Creating an md5 hash of a number, string, array, or hash in Ruby

I need to create a signature string for a variable in Ruby, where the variable can be a number, a string, a hash, or an array. The hash values and array elements can also be any of these types.
This string will be used to compare the values in a database (Mongo, in this case).
My first thought was to create an MD5 hash of a JSON encoded value, like so: (body is the variable referred to above)
def createsig(body)
Digest::MD5.hexdigest(JSON.generate(body))
end
This nearly works, but JSON.generate does not encode the keys of a hash in the same order each time, so createsig({:a=>'a',:b=>'b'}) does not always equal createsig({:b=>'b',:a=>'a'}).
What is the best way to create a signature string to fit this need?
Note: For the detail oriented among us, I know that you can't JSON.generate() a number or a string. In these cases, I would just call MD5.hexdigest() directly.

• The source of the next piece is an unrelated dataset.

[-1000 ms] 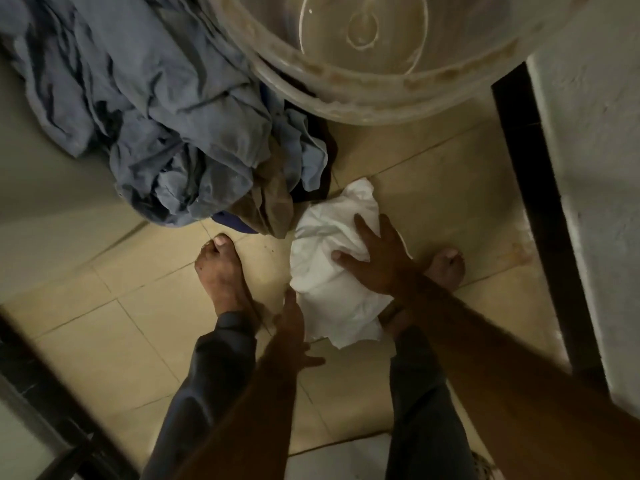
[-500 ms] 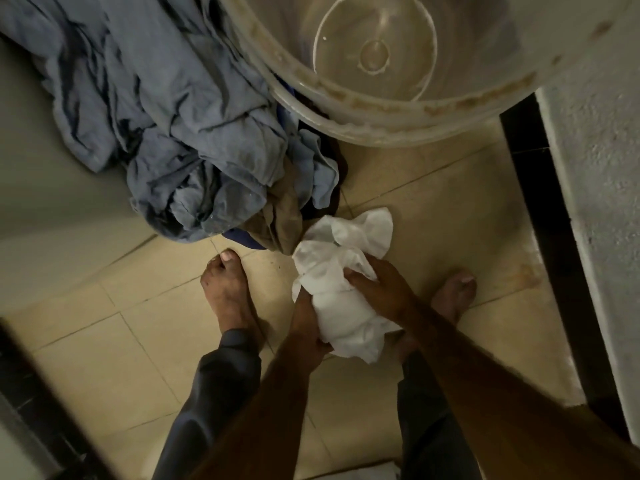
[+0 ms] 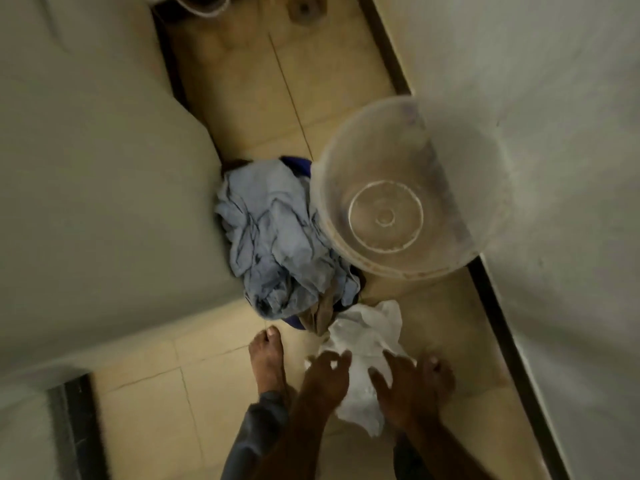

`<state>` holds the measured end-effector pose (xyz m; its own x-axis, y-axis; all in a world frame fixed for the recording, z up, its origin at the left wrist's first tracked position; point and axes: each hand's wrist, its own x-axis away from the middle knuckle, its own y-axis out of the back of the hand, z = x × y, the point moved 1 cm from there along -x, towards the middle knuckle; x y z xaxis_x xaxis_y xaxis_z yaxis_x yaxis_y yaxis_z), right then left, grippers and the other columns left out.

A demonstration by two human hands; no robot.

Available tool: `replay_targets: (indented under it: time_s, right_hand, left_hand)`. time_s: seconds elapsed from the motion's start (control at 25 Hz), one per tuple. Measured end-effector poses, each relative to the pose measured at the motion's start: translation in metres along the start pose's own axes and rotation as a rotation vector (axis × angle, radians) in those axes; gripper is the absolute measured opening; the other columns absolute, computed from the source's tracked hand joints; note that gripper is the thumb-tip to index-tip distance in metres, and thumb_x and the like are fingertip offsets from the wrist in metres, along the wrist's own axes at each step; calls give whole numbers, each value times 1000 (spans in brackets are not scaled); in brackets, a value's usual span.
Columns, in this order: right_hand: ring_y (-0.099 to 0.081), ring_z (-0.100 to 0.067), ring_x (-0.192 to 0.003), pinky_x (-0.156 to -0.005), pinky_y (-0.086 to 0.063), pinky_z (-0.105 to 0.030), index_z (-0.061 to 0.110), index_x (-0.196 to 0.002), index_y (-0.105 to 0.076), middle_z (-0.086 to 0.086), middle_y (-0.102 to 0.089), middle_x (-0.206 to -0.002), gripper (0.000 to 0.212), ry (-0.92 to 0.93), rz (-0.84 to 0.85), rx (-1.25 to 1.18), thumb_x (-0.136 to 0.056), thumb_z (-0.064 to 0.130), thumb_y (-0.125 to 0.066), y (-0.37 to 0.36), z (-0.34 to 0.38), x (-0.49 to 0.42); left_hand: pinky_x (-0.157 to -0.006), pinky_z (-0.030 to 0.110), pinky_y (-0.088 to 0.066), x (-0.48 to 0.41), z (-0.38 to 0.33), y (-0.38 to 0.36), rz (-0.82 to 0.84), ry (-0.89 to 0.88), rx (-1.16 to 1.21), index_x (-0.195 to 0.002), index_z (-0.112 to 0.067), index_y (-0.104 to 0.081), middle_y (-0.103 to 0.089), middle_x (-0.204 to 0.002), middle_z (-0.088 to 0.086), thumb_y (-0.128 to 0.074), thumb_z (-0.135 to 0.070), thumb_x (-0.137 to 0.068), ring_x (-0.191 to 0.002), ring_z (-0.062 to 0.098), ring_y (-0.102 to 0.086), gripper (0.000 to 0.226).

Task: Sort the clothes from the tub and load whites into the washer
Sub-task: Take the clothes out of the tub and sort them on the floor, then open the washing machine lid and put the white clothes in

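Note:
A crumpled white cloth (image 3: 363, 344) is bunched between my two hands, above the tiled floor and between my bare feet. My left hand (image 3: 325, 375) grips its left side and my right hand (image 3: 401, 386) grips its right side; a tail of the cloth hangs below them. Beyond it a pile of blue-grey clothes (image 3: 273, 237), with a brown piece at its near end, lies on the floor. Right of that pile stands the clear plastic tub (image 3: 446, 258), with nothing in it.
A large pale appliance body (image 3: 104, 188) fills the left side, against the pile. A white wall (image 3: 571, 202) with a dark skirting strip (image 3: 498, 323) runs along the right. A floor drain (image 3: 304, 8) and another bucket's rim (image 3: 201, 5) sit at the far end.
The view has pulled up and back, so tub and pile look smaller and farther. My hands have gathered the white cloth from the floor, and my left hand now grips it too.

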<state>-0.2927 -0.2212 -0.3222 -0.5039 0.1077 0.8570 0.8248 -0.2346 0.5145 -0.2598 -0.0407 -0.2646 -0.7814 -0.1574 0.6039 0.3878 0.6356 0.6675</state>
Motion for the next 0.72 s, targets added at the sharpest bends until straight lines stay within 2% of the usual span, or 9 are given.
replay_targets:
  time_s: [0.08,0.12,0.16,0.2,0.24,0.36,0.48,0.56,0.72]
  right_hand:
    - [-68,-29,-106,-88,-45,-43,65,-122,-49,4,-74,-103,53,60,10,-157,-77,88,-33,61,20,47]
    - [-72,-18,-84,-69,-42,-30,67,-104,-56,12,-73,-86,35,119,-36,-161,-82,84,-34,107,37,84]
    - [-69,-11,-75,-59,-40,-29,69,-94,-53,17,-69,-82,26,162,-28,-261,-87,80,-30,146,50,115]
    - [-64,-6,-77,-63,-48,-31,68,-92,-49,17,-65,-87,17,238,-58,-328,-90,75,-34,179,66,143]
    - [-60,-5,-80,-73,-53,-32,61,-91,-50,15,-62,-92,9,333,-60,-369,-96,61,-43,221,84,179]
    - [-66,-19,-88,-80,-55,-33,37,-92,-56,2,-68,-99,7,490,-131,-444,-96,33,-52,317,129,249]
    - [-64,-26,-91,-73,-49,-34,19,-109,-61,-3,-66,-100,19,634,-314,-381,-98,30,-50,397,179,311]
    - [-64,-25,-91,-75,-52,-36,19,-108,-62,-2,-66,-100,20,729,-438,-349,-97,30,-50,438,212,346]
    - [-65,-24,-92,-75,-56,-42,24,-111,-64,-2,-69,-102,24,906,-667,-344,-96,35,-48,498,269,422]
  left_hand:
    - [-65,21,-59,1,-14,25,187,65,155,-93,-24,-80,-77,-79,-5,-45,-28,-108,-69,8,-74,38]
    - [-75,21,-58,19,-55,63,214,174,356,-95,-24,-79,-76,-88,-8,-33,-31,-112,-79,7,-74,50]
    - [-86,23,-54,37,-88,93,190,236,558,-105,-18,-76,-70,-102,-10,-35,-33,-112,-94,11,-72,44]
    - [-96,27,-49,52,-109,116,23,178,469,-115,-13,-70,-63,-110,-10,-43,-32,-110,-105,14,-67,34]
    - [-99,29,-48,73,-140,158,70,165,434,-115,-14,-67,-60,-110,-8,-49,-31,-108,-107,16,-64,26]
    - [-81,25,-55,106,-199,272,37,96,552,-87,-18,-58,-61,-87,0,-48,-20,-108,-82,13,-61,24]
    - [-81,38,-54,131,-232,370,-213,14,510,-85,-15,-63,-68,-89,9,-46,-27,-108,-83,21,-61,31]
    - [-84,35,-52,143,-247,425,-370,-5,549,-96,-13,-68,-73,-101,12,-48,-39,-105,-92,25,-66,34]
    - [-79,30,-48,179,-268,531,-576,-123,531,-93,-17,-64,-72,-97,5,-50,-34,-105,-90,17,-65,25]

I coding up the following pretty quickly and don't have time to really test it here at work, but it ought to do the job. Let me know if you find any issues with it and I'll take a look.

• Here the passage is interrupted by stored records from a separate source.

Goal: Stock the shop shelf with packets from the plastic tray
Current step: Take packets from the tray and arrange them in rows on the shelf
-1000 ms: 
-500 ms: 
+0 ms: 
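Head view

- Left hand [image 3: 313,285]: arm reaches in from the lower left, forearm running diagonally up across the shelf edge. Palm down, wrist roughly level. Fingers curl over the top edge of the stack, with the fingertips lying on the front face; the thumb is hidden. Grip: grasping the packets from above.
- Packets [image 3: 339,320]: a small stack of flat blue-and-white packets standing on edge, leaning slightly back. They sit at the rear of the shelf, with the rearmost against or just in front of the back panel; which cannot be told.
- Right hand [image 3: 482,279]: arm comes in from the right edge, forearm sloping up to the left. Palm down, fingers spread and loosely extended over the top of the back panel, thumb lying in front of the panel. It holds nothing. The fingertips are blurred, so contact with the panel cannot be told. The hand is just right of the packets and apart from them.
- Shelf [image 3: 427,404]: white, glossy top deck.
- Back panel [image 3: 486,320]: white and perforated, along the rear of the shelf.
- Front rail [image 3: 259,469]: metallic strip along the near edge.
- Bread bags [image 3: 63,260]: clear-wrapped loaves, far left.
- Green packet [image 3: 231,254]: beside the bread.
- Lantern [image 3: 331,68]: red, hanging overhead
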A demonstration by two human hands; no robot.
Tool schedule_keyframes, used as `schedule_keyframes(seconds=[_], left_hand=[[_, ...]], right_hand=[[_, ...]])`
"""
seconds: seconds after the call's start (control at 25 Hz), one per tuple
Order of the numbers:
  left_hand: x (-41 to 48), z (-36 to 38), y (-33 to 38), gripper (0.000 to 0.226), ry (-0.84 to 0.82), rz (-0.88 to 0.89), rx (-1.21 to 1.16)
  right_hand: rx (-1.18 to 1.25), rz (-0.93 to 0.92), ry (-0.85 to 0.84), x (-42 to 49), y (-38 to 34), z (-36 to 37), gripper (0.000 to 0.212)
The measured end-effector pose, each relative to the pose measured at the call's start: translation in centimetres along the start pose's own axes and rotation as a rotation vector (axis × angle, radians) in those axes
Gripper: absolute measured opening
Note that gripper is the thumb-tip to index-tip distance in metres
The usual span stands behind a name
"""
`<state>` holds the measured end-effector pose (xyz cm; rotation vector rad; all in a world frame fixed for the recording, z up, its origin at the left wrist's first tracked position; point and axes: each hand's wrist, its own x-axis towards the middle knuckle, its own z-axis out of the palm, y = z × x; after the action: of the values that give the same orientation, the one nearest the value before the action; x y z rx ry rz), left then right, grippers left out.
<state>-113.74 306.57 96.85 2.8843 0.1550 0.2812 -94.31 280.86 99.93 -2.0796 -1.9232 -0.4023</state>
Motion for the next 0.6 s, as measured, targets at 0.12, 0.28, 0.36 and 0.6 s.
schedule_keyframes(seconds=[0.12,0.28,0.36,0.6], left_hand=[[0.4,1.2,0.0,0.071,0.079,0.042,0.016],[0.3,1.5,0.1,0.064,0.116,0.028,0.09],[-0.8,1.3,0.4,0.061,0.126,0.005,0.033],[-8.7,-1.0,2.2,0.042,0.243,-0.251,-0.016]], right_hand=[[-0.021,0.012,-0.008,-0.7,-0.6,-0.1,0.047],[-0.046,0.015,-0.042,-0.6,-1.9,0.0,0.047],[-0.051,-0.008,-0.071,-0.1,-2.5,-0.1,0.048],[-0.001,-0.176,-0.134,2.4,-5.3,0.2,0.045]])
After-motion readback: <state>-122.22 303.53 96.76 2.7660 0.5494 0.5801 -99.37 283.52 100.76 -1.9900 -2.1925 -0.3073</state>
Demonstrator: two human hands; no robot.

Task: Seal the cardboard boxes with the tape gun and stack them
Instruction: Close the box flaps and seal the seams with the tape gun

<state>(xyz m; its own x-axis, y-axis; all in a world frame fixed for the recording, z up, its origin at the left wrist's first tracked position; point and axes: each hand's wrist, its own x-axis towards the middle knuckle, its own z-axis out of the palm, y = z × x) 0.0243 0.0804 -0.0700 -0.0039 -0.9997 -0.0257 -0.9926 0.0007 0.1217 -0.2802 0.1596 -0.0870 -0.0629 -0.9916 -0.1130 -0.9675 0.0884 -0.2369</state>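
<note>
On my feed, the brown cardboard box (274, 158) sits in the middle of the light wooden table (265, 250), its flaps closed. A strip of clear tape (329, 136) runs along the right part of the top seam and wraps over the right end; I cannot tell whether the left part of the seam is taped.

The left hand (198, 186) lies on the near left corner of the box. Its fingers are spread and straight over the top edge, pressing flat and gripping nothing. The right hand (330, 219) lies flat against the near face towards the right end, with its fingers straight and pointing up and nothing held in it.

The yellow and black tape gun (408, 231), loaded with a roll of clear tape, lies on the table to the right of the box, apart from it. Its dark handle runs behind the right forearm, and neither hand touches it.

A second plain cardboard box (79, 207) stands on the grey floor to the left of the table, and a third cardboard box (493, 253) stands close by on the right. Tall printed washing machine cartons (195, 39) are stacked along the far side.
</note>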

This should properly flatten out and sort the arrays and hashes, and you'd need to have to some pretty strange looking strings for there to be any collisions.
def createsig(body)
Digest::MD5.hexdigest( sigflat body )
end
def sigflat(body)
if body.class == Hash
arr = []
body.each do |key, value|
arr << "#{sigflat key}=>#{sigflat value}"
end
body = arr
end
if body.class == Array
str = ''
body.map! do |value|
sigflat value
end.sort!.each do |value|
str << value
end
end
if body.class != String
body = body.to_s << body.class.to_s
end
body
end
> sigflat({:a => {:b => 'b', :c => 'c'}, :d => 'd'}) == sigflat({:d => 'd', :a => {:c => 'c', :b => 'b'}})
=> true
If you could only get a string representation of body and not have the Ruby 1.8 hash come back with different orders from one time to the other, you could reliably hash that string representation. Let's get our hands dirty with some monkey patches:
require 'digest/md5'
class Object
def md5key
to_s
end
end
class Array
def md5key
map(&:md5key).join
end
end
class Hash
def md5key
sort.map(&:md5key).join
end
end
Now any object (of the types mentioned in the question) respond to md5key by returning a reliable key to use for creating a checksum, so:
def createsig(o)
Digest::MD5.hexdigest(o.md5key)
end
Example:
body = [
{
'bar' => [
345,
"baz",
],
'qux' => 7,
},
"foo",
123,
]
p body.md5key # => "bar345bazqux7foo123"
p createsig(body) # => "3a92036374de88118faf19483fe2572e"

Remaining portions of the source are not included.